Qalibaf, who lost to Rouhani in 2013, had been insisting that he would not step aside in favour
of Raisi, although analysts say his eventual decision to quit might have proved unavoidable given that the main conservative parties and clerical bodies have thrown their support behind Raisi, a jurist and Shi’ite cleric who studied at the feet of Khamenei.
Having now called on conservative voters to unite behind Raisi, Qalibaf could conceivably upset forecasts that Rouhani was on course for
a comfortable victory.
A survey by the state-affiliated Iranian Students Polling Agency published last week had moderate cleric Rouhani’s support at 42%, hardliner
Raisi’s at 27% and Qalibaf’s at 25%. Three other candidates, who are polling in the low single digits, remain in the contest. More than 50% of the vote is needed to claim the presidency in the first round. If no candidate breaks that threshold, the two top-placed candidates will face off in a second
round scheduled for a week after the first vote.
In announcing his decision to back out of
the contest on May 15, Qalibaf criticised the president’s “inefficient and impotent” cabinet.
A statement from him carried by Iranian media read: “I should take an important decision to
keep the unity of revolutionary forces. I ask all
my supporters around the country to use all their capacity to help my brother, Mr Ebrahim Raisi, win the election.”

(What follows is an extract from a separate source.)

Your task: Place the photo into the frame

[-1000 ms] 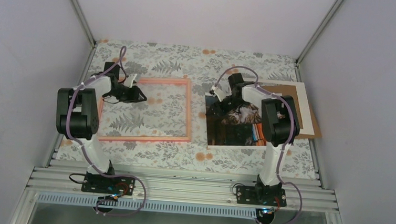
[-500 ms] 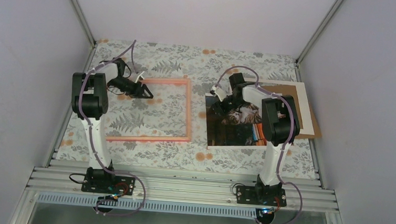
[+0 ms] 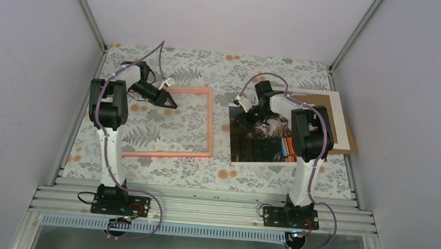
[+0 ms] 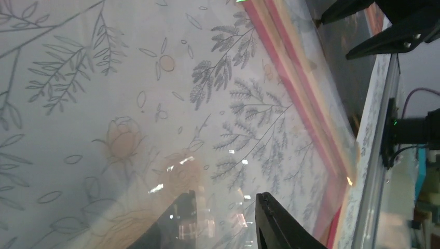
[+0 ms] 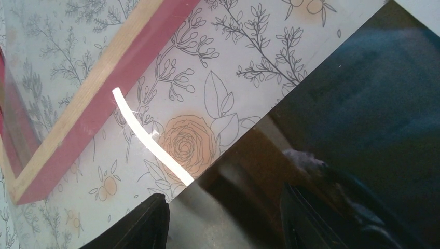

In the wake of Qalibaf’s withdrawal, Aniseh Bassiri Tabrizi, a research fellow at the Royal United Services Institute in London, told Bloomberg
that it’s not a given that most Qalibaf supporters will automatically switch to Raisi. “They are both from the conservative camp but draw on different constituencies. Qalibaf speaks more to the Iranian Revolutionary Guards and security apparatus, Raisi more to the traditional conservative”
she said.
Raisi faces having to reach out to a wider conservative base in the next few days, Bassiri Tabrizi added, but noted that things are “definitely more difficult for Rouhani now. We cannot take the renewal of his mandate for granted.”